Remember, with money tied up in CDs, you are a sitting duck, because you cannot transfer funds into another form, when the handwriting is on the wall. If you think the confiscation that happened in Cyprus is bad, wait until the USA forces you, for example, to buy government bonds, denominated in ever-more-heavily printed and devaluing currency, for your IRAs and 401K. Or, maybe, they will allow a too-big-to-fail bank to fail, and do a big haircut against depositors. Unlike Cyprus, most USA depositors keep their deposits under $250,000, so a tax grab like that would necessitate violating the FDIC insurance.

Here are some pointers for survival:

1) Do not rely on early withdrawal as being an option when the going gets rough. Stay liquid! Keep money in the highest paying liquid accounts, such as MM or checking.

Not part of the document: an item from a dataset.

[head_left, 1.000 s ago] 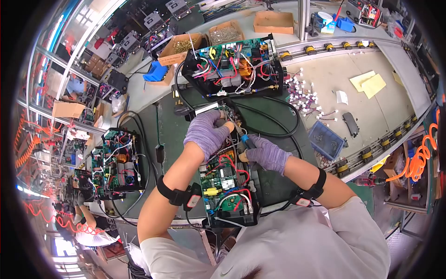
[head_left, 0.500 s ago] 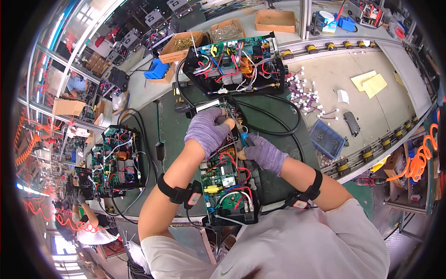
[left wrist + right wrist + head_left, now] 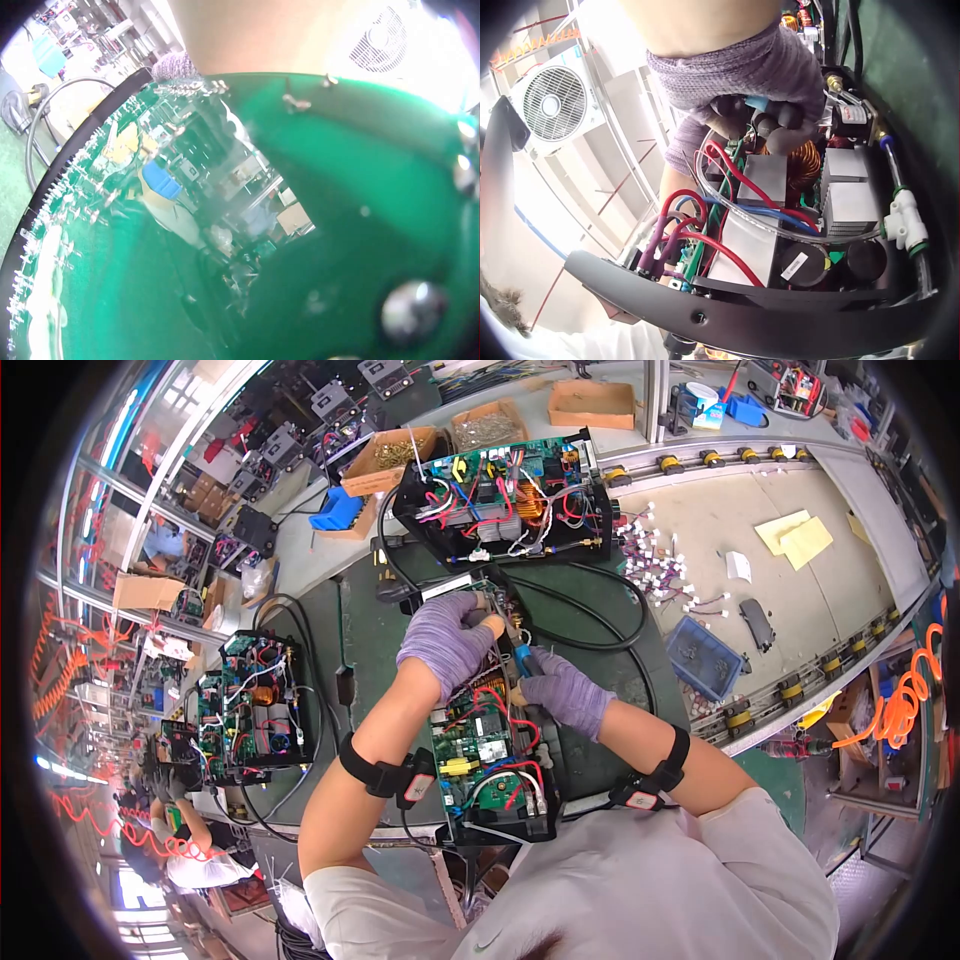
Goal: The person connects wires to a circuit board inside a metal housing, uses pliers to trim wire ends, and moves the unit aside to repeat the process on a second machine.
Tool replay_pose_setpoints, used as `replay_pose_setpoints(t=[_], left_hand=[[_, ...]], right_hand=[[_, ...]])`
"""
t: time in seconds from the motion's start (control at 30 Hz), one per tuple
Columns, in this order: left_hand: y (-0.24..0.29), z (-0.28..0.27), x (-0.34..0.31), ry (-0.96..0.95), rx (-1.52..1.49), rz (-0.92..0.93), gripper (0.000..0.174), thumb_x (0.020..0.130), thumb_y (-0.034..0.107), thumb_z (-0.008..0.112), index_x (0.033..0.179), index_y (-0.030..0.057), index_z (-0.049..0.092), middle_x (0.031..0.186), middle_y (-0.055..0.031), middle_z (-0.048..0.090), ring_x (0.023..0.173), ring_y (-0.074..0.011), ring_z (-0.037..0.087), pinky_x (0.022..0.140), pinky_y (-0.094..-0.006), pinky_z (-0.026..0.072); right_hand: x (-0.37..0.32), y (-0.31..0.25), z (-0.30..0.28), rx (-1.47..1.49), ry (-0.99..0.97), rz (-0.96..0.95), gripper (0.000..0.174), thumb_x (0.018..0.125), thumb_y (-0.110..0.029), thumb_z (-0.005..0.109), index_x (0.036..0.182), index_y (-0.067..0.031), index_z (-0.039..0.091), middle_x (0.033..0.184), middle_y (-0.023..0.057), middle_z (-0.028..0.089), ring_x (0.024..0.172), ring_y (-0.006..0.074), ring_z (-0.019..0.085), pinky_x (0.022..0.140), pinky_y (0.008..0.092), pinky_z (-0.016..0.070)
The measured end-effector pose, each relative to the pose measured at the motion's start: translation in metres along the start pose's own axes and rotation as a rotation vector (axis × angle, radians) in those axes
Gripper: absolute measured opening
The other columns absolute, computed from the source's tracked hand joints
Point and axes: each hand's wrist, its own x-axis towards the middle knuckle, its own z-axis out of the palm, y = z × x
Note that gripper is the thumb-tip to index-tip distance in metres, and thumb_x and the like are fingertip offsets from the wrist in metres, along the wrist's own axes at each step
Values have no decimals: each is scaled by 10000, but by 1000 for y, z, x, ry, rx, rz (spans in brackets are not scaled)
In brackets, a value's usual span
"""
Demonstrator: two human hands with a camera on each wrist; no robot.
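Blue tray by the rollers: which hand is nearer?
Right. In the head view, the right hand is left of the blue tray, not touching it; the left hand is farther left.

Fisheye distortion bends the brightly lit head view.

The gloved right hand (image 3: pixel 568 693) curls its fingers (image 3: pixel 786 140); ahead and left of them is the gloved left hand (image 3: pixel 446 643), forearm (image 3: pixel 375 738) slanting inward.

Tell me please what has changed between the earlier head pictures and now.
The right hand has shifted slightly leftward in the head view, gripping the blue-handled tool. Nothing was visibly picked up or released. The left hand stays at the open circuit-board unit; the yellow papers have not moved.
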Motion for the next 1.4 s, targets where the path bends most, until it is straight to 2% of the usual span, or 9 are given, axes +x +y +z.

Keep a portion of your cash OUTSIDE the USA. Canada is a likely option, and the easiest one for most Americans.

2) Buy platinum, silver or gold. Store some of it in secret places near at hand, but store a majority of it outside of the jurisdiction of the USA court system. Make sure, however, that it is stored in a jurisdiction with a strong tradition of the rule of law. Canada, again, is a good choice.

3) Buy a hobby farm and keep a good generator, as well as ample quantities of fuel on it. Be ready to grow your own food for a year or two, while the chaos reigns, and a new monetary system is put together.

 

5
Comment #12 by NeilStanley posted on
NeilStanley
I am looking for feedback from the DepositAccount.com readers on the following advertisement that is being developed now to help depositors trade-up their CDs...

Wish You Could Raise Your Rate on Your Certificate of Deposit?
Don’t be fooled by ads that you have to buy this feature from a particular bank.  We specialize in helping depositors with money in any bank or credit union consider their options. *You may be one of the smart depositors who are trading up their old CDs now* Last year some local 4-year CDs were sold at 0.80% with 6-month early withdrawal penalties.  As of June 6, 2014, someone who has $100,000 invested in that CD could trade-up their deposit with no risk and end up with $1,724 more at maturity! Learn how much your CD could be worth at maturity if you upgrade today. This is a free, no-risk, no-obligation offer.   It is our privilege to immediately provide relief to those who have suffered from low interest rates for so long. Come in to any of our offices or call us today.   CD Revolution® is protected by U.S. Patent Number 8,140,419 - 3/20/2012

Your comments and recommendations are welcomed.  Neil Stanley-Revitalizing Time Deposits

1
Comment #13 by Anonymous posted on
Anonymous
Read today's WSJ on where "to park CD money" given the current interest environment.